Influence of the Slot Fillet and Vane Root Fillet on the Turbine Vane Endwall Cooling Performance

Abstract

Due to machining techniques and dust deposition, gas turbine upstream slots and vane roots are always filleted, significantly affecting the cooling performance of the endwall. The effects of upstream slot fillet and vane root fillet on the cooling performance of the gas turbine endwall were investigated by solving the three-dimensional Reynolds-averaged Navier–Stokes (RANS) equations with the shear stress transport (SST) k–ω turbulence model. The results indicate that the velocity distribution of the slot coolant is effectively changed by introducing the upstream slot fillets.
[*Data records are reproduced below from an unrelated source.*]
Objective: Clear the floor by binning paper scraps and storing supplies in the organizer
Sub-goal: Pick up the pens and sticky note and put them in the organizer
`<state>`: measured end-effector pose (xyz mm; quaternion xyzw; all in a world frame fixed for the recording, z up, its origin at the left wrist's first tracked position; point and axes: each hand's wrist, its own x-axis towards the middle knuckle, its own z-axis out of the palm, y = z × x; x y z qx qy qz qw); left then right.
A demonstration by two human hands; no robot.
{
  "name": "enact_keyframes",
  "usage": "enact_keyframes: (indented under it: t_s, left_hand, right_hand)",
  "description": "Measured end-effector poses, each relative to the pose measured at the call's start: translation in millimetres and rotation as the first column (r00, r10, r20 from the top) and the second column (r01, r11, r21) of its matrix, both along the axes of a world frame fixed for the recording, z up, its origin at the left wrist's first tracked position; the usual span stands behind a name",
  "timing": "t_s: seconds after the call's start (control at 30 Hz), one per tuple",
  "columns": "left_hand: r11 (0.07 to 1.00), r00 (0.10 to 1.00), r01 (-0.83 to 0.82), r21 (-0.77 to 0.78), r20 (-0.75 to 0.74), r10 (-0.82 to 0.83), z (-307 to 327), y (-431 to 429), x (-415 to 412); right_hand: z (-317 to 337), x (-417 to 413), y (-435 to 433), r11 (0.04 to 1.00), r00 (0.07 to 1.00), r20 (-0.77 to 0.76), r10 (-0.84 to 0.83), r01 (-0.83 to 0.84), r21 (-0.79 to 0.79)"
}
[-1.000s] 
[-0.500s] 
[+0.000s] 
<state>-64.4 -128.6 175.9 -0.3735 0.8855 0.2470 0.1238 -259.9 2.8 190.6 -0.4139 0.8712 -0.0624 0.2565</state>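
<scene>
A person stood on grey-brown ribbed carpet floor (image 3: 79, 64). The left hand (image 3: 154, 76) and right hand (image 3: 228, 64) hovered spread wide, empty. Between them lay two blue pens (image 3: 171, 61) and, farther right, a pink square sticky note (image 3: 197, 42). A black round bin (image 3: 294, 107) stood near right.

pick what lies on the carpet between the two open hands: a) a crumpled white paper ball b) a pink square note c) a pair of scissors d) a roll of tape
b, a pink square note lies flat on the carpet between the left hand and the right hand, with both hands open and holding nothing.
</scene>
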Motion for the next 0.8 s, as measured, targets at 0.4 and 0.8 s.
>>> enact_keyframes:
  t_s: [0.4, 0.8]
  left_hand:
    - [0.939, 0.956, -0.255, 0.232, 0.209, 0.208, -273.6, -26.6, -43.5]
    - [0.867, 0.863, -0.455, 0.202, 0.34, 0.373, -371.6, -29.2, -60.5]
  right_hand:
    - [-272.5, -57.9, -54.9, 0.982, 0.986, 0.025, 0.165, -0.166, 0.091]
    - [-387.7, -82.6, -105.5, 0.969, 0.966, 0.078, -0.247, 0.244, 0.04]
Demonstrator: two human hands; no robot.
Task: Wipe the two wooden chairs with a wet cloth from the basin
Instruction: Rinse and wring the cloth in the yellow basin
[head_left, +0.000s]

Among the four cases, the largest adiabatic cooling effectiveness was obtained for the case with two similar fillets, with a 42% increase in effective cooling area compared to the traditional slot. At MFR = 0.75%, the horseshoe vortex is weakened by the introduction of the vane fillet with a small radius, with a 53% increase in effective cooling area compared to the baseline. However, the vane fillet with a large radius makes the boundary layer flow separately prematurely, decreasing the cooling performance. The lateral coverage of the coolant jet from the filmhole embedded in the vane root fillet is greatly enhanced by increasing the vane root fillet radius. However, the streamwise coverage is decreased and the thermodynamic loss is increased.